== WHAT THE EXERCISE ASKS ==
The answer must be only the lines below from the one holding "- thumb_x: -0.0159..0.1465" down to the one holding "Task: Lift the", ends included, printed exactly; please omit all pictures.

━━━━━ RECORDS SHOWN ━━━━━

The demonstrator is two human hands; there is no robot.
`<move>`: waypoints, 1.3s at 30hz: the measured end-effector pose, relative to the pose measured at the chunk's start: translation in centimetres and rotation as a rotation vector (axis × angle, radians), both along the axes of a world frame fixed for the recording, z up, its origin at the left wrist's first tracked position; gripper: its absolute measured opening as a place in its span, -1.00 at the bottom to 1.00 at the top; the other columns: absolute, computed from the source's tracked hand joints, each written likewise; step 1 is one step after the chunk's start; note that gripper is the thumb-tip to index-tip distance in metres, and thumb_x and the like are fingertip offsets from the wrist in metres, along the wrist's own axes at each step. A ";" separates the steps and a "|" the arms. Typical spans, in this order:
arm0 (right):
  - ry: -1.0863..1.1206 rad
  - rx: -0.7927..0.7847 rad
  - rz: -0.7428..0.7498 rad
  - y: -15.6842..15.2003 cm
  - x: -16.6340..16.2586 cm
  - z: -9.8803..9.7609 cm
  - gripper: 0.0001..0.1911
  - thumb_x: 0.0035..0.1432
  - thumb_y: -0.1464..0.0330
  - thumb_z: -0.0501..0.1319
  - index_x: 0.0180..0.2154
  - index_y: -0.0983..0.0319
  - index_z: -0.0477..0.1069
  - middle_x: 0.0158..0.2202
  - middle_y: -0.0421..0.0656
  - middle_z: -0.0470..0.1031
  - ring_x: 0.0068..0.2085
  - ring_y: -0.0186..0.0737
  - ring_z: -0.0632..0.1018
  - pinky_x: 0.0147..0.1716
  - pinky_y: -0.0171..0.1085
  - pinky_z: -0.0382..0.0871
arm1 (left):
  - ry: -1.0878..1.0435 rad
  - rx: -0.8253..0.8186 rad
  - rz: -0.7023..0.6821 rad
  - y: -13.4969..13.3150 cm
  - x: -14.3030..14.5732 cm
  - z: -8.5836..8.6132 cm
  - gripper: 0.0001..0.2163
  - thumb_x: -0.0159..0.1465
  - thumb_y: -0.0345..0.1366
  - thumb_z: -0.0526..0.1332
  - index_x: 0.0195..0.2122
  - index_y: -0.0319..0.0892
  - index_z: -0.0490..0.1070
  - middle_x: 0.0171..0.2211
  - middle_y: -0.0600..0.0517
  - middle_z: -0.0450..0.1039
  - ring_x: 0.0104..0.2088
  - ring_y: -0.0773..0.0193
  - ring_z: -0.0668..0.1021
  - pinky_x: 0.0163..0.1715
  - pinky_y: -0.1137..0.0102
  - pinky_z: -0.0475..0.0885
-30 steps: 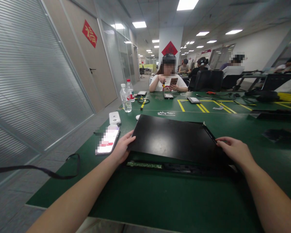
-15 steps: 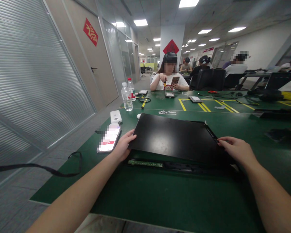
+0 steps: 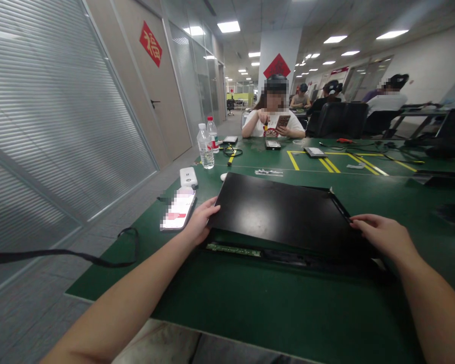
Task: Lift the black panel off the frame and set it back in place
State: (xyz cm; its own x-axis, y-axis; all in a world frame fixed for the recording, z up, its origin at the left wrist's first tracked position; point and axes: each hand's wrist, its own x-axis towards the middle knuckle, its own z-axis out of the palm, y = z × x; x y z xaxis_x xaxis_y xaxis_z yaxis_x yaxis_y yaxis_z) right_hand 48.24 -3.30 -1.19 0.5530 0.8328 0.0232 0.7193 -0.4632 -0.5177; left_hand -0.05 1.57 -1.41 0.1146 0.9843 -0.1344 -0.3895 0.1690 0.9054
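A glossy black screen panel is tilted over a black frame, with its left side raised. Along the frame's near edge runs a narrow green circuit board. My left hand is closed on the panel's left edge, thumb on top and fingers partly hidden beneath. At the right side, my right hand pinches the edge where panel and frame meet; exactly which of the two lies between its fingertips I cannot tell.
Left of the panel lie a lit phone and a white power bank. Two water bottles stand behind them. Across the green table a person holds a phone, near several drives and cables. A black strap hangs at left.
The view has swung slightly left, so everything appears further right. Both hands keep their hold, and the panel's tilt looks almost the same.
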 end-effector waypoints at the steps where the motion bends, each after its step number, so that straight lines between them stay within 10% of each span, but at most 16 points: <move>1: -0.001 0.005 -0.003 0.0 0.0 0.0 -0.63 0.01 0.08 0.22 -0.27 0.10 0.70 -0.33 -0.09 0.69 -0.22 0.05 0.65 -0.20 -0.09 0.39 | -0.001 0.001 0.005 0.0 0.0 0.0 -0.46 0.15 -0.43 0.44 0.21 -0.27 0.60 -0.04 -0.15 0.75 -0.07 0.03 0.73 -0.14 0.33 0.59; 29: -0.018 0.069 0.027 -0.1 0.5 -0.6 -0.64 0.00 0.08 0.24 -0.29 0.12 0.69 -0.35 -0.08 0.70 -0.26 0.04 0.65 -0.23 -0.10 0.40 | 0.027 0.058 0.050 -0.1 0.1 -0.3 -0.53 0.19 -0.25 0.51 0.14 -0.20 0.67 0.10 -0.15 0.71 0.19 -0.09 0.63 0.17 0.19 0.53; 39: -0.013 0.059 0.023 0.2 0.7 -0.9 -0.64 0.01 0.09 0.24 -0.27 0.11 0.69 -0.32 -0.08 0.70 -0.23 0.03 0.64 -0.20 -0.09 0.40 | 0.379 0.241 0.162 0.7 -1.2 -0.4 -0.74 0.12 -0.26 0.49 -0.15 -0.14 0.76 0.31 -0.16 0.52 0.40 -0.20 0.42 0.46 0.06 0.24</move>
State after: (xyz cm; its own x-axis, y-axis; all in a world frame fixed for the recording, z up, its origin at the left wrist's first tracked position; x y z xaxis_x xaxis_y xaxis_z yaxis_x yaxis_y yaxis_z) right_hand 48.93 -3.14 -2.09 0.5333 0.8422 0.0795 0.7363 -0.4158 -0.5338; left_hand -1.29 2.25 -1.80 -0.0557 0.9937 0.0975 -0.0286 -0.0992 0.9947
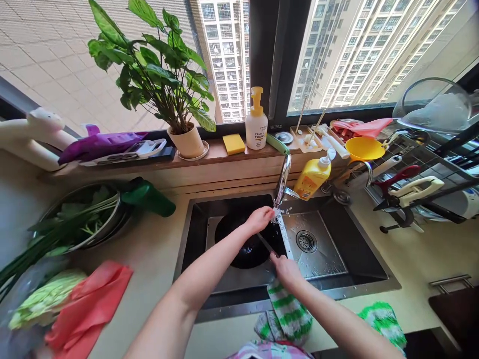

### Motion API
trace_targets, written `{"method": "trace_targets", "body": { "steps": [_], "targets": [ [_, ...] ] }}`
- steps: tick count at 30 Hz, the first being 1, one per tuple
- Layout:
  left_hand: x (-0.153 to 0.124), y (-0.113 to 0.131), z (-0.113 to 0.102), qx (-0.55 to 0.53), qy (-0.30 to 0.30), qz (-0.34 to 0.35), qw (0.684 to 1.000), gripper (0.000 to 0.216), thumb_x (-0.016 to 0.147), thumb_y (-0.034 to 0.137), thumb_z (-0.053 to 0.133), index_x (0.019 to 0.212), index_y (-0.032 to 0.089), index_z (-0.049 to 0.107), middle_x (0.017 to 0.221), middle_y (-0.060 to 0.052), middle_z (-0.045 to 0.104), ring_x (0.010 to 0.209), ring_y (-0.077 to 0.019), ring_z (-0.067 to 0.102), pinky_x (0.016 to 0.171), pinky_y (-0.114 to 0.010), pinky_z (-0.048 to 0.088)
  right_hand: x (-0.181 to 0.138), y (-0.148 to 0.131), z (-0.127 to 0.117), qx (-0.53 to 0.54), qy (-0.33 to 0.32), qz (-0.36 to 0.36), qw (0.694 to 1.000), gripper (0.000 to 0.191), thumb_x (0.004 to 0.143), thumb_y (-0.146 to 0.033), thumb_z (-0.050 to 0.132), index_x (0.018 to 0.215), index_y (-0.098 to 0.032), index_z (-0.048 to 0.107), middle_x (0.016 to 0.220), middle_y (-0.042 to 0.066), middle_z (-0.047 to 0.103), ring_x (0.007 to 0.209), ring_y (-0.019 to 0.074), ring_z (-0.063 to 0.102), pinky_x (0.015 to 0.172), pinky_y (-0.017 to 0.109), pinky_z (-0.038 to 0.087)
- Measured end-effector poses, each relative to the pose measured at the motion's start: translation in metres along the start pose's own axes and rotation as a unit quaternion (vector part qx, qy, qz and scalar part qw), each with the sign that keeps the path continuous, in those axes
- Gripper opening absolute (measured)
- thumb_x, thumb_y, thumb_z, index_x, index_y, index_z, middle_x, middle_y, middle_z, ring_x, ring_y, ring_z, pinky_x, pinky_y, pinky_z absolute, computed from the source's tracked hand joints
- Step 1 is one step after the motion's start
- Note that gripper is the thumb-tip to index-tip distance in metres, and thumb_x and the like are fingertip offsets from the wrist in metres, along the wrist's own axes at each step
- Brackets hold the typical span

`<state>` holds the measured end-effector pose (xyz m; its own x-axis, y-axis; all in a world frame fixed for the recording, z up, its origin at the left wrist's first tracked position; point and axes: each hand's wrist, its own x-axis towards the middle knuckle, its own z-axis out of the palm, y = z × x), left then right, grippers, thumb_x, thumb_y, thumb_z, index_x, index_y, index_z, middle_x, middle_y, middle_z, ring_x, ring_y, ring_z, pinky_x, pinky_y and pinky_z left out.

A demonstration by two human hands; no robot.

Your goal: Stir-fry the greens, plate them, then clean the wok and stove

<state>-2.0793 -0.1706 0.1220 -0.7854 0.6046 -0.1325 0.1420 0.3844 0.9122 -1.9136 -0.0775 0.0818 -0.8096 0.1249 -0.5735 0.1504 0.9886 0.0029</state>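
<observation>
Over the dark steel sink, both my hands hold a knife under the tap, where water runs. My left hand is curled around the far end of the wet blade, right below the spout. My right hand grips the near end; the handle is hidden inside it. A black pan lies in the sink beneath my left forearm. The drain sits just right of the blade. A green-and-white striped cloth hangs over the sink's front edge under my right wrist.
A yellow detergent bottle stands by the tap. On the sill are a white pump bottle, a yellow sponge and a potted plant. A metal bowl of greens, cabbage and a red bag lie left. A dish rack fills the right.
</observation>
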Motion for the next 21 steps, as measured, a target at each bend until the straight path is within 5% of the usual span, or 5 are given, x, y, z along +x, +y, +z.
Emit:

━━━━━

== RESPONSE ==
  - thumb_x: -0.0159..0.1465
  - thumb_y: -0.0345..0.1366
  - thumb_z: -0.0526..0.1332
  - index_x: 0.0195..0.2122
  - index_y: -0.0319..0.0892
  - index_z: -0.0490..0.1070
  - middle_x: 0.0171..0.2211
  - middle_y: -0.0600..0.0517
  - middle_z: -0.0450..0.1039
  - ring_x: 0.0104..0.2088
  - ring_y: -0.0773..0.0193
  - ring_z: -0.0668..0.1021
  - pinky_x: 0.0163..0.1715
  - pinky_y: -0.1137..0.0102
  - pinky_z: -0.0475..0.0885
-30 steps: 
-15 steps: 
+0 steps: 
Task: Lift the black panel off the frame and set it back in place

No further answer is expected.